EXERCISE BRIEF:
Search the material for the word "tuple" and report each line where it turns up.

INFORMATION:
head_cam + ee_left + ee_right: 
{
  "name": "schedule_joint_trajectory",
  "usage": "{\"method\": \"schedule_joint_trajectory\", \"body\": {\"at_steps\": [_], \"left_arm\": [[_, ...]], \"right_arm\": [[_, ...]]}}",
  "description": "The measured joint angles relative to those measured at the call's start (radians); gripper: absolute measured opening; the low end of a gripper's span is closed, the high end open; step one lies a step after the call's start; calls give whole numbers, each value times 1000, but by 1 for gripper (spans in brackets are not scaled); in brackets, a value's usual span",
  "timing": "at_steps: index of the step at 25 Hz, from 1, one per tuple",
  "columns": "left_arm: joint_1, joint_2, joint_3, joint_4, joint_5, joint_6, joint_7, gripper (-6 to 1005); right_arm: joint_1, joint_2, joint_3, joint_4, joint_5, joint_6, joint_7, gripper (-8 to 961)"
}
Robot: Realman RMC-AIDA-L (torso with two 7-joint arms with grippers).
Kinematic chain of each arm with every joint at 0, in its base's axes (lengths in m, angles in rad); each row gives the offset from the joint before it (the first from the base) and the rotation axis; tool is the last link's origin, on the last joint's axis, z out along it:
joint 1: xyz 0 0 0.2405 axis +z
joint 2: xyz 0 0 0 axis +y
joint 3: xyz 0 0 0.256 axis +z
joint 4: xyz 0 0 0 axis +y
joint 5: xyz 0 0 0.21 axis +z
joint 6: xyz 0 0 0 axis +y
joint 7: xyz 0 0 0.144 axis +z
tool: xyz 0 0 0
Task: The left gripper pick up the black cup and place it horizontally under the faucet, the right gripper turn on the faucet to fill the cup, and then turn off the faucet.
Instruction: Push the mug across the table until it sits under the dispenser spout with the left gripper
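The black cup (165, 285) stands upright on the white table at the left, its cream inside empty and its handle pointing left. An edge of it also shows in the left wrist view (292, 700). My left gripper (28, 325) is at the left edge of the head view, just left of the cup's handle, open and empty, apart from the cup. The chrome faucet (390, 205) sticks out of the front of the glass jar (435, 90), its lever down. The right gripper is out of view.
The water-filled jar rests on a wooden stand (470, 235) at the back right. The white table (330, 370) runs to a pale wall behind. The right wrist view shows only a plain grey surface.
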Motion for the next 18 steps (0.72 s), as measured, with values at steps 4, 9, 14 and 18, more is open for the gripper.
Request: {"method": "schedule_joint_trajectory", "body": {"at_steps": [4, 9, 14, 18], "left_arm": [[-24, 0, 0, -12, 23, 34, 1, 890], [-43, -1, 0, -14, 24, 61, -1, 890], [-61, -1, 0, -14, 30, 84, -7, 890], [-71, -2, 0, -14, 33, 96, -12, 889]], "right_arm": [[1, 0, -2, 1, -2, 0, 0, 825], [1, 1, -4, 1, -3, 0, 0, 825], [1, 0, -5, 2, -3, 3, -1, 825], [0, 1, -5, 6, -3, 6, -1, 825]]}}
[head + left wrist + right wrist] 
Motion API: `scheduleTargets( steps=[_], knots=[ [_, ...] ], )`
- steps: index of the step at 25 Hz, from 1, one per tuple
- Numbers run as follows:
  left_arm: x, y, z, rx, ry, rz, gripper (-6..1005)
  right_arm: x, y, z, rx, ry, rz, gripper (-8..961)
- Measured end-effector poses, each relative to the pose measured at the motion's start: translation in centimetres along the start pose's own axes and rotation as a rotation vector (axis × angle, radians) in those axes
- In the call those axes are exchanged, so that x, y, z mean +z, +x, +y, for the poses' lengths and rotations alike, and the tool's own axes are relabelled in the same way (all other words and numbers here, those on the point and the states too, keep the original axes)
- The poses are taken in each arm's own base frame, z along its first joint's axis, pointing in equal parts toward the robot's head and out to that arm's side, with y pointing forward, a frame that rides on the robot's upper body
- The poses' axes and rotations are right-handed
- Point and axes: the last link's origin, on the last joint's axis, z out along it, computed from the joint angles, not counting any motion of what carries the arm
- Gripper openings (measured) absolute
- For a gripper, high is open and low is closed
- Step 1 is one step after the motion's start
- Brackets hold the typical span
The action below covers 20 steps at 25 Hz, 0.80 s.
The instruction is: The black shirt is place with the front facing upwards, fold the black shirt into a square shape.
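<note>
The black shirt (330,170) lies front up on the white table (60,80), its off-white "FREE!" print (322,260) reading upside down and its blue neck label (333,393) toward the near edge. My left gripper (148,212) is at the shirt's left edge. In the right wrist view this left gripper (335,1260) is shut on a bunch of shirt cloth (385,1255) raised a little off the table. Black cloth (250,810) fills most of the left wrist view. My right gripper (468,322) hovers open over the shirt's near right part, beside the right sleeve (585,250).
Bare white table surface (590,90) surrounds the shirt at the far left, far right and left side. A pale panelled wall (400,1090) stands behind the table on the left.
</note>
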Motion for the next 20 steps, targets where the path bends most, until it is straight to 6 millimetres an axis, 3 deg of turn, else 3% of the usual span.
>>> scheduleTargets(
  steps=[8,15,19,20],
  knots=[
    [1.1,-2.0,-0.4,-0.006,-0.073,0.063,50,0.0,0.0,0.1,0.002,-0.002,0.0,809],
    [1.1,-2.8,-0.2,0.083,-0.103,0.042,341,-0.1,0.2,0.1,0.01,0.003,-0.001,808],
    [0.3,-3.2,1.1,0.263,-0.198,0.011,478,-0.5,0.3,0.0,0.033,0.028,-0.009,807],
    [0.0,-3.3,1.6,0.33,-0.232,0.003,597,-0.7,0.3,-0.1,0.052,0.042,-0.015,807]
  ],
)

THE COMPLETED TASK:
  "timing": "at_steps: index of the step at 25 Hz, from 1, one per tuple",
- steps: index of the step at 25 Hz, from 1, one per tuple

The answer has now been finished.